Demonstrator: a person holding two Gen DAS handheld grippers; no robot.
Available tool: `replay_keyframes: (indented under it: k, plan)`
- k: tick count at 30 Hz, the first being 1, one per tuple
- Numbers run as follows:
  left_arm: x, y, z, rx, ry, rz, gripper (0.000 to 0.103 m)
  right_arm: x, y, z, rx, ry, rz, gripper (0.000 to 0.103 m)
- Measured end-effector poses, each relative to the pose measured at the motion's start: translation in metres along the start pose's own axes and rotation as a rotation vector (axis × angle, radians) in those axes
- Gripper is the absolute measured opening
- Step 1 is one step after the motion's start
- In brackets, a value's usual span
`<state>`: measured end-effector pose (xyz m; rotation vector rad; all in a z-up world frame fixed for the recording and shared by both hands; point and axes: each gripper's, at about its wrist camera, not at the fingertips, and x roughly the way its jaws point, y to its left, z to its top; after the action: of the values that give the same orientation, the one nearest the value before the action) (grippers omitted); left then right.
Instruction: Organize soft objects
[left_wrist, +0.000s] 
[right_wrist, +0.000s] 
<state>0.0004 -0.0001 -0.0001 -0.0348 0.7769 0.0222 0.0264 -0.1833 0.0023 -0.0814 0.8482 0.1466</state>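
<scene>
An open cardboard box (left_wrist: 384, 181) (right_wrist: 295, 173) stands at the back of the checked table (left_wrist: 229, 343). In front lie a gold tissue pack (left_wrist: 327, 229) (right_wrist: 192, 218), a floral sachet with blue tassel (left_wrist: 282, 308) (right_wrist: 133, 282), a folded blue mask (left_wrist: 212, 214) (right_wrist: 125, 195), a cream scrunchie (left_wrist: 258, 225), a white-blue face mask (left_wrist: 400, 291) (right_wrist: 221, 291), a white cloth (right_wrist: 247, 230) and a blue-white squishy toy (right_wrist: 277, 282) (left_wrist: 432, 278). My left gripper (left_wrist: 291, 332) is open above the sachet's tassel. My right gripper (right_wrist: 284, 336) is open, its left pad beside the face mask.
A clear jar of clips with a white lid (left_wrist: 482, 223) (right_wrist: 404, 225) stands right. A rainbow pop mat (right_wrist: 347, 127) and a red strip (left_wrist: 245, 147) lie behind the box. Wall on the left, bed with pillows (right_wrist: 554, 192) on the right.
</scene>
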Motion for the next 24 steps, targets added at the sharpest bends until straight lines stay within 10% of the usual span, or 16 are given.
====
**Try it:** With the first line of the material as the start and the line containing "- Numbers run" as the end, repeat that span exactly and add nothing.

**Task solution:**
Demonstrator: a person holding two Gen DAS handheld grippers; no robot.
Available tool: `replay_keyframes: (indented under it: k, plan)`
- k: tick count at 30 Hz, the first being 1, one per tuple
- Numbers run as follows:

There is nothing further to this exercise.